14. Dans le cas où une mesure prescrite par une ordonnance rendue conformément à l'article 13 n'est pas prise dans le délai imparti, la Commission fait déposer une copie de son ordonnance, un rapport circonstancié et tous les documents afférents devant chaque chambre du Parlement dans les quinze jours de séance de celles-ci suivant l'expiration du délai.
[. . .]
68. [. . .]
(4) L'employeur prend toute mesure que lui impose une décision rendue à l'arbitrage sur un grief.
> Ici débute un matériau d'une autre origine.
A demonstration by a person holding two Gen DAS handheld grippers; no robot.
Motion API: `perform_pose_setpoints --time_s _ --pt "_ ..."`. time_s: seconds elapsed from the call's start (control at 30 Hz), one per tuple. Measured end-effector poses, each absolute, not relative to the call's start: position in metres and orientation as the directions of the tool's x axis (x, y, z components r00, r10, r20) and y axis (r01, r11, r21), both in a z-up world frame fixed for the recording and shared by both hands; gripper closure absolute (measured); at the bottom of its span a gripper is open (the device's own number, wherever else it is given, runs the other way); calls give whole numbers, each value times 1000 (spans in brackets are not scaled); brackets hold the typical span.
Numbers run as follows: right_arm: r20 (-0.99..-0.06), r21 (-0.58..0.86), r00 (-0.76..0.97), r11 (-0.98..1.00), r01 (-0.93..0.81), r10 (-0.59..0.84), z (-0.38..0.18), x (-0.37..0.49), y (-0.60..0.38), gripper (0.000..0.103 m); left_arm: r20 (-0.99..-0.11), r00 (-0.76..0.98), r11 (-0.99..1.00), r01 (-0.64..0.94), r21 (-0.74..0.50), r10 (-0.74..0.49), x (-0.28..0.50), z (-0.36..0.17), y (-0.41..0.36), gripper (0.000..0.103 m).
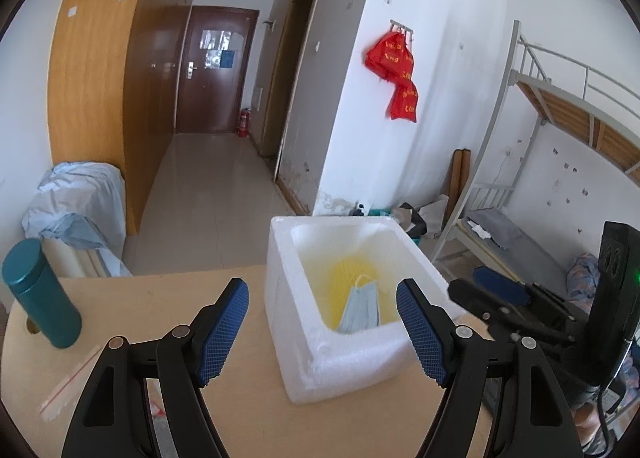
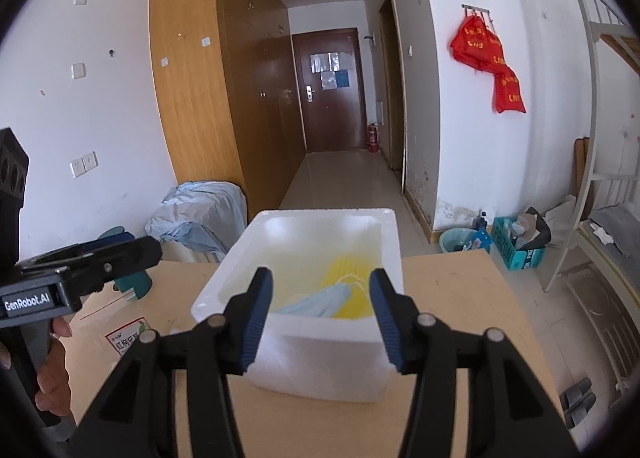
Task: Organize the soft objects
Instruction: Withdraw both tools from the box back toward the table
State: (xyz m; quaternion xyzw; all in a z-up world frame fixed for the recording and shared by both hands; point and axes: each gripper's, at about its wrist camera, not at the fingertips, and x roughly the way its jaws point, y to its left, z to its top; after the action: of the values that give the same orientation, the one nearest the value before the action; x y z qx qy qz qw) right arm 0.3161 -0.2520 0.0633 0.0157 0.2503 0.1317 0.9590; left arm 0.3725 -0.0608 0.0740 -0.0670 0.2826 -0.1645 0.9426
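Two claws, left and right, wide open, empty; one foam box; one mask.

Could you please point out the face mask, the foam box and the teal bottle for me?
face mask (image 1: 360,308): left wrist view, on its pleated blue front.
foam box (image 1: 344,362): left wrist view, on the near white wall.
teal bottle (image 1: 42,294): left wrist view, on the middle of its upright body.
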Motion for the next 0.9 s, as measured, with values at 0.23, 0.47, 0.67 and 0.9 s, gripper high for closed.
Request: perform_pose_setpoints --time_s 0.23,0.47,0.67,0.9 --pt "-469 106 839 961 -257 276 66 287 -252 48 -520 792 947 248 -204 -320 339 77 -57 26" --pt "-464 106 835 955 -278 294 63 254 -251 46 -523 797 954 244 -175 -300 298 80 -62 26" --pt "-455 114 836 951 -288 308 57 224 -251 35 -516 804 955 235 -180 -295 261 75 -58 26" --pt "-457 113 830 946 -303 320 48 195 -250 23 -506 810 955 229 -189 -295 219 71 -51 18"
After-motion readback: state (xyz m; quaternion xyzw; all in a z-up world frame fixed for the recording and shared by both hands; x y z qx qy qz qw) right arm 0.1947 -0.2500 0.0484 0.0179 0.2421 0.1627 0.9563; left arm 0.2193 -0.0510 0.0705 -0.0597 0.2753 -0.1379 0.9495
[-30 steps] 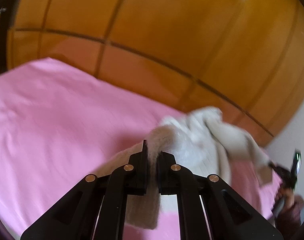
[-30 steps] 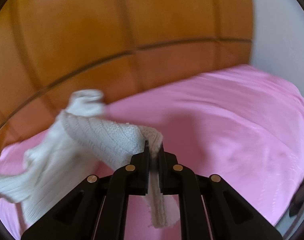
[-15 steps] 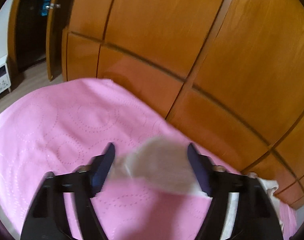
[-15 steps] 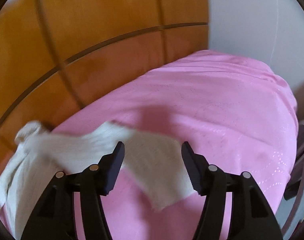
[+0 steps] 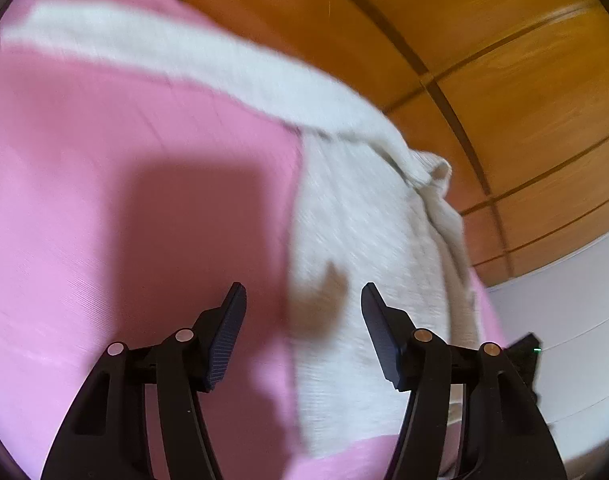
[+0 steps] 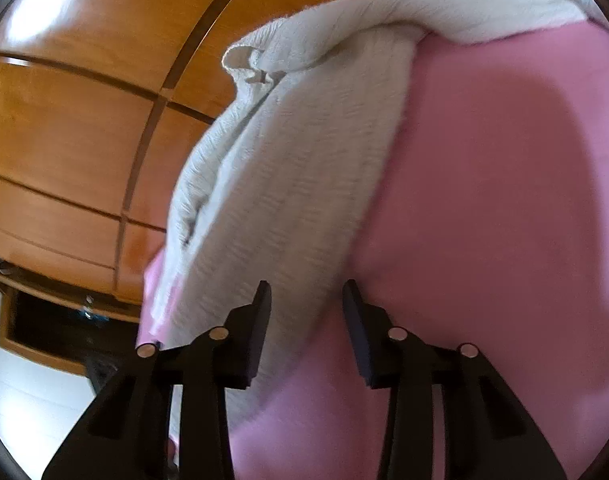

[107]La LRTP prévoit une procédure de règlement des griefs et une procédure d'arbitrage, ainsi que le renvoi, à la Commission des relations de travail dans la fonction publique, de l'inobservation d'une décision arbitrale. Cependant, c'est le Parlement qui conserve le droit de regard sur l'exécution d'une décision arbitrale, et en dernière analyse sur les questions d'emploi, comme le veut le privilège revendiqué.
[108]Les intimés et les syndicats soutiennent que l'article 14 de la LRTP est presque identique à l'article 24 de la LRTFP, auquel n'est attaché aucun privilège parlementaire. On fait donc valoir que l'article 14 ne peut ici prêter appui à une revendication de privilège parlementaire. Les intimés et les syndicats n'ont pas indiqué l'objet de l'article 14 de la LRTP ou de l'article 24 de la LRTFP. Si effectivement les employés visés par la LRTFP ne sont pas assujettis au privilège parlementaire, l'article 24 de la LRTFP repose sur d'autres raisons. Cependant, cela ne change pas l'effet de l'article 14 de la LRTP. Le dispositif de mise en application par le Parlement, à l'article 14, s'accorde avec la déclaration de permanence du privilège parlementaire, au paragraphe 4(1) de la LRTP.
[109]Il est vrai que le Parlement a le pouvoir de ne pas donner effet à une décision arbitrale. Cependant, la décision arbitrale relève du domaine public. La visibilité publique d'une décision arbitrale dissuade un employeur de l'ignorer. Un employeur ne pourrait pas non plus se permettre d'ignorer une ordonnance arbitrale en affirmant qu'elle renferme un vice de procédure ou qu'elle est manifestement déraisonnable. Nonobstant l'indiscutable clause privative figurant dans l'article 72, si un employeur est insatisfait d'une décision arbitrale, il peut demander le contrôle judiciaire de la décision et obtenir le renvoi de l'affaire pour nouvelle décision.
[110]Il faudrait semble-t-il que les circonstances soient tout à fait inusitées pour qu'un employeur refuse de se conformer à une décision arbitrale, pour que l'affaire soit renvoyée, en vain, à la Commission des relations de travail dans la fonction publique, pour que l'affaire soit ensuite déposée devant le Parlement et pour que le Parlement confirme le refus de l'employeur. D'ailleurs, dans les débats qui avaient conduit à l'adoption de la LRTP, il était établi qu'aucune affaire n'avait jamais été déposée devant le Parlement en application d'une disposition semblable de la LRTP. (Voir Procès-verbaux et témoignages du Comité législatif sur le projet de loi C-45, précité, le 8 juin 1986, à la page 22.) Même s'il y a tout lieu de croire qu'une décision arbitrale serait en définitive observée, le législateur fédéral a conservé son privilège de nommer et de gérer son personnel tout en offrant un recours aux employés qui s'estiment lésés par les actes d'un employeur.
CONCLUSION
[111]Pour les motifs susmentionnés, je suis d'avis que ni le privilège parlementaire ni la LRTP n'empêchent l'application de la LCDP aux employés du Parlement.
[112]Je rejetterais l'appel, avec dépens.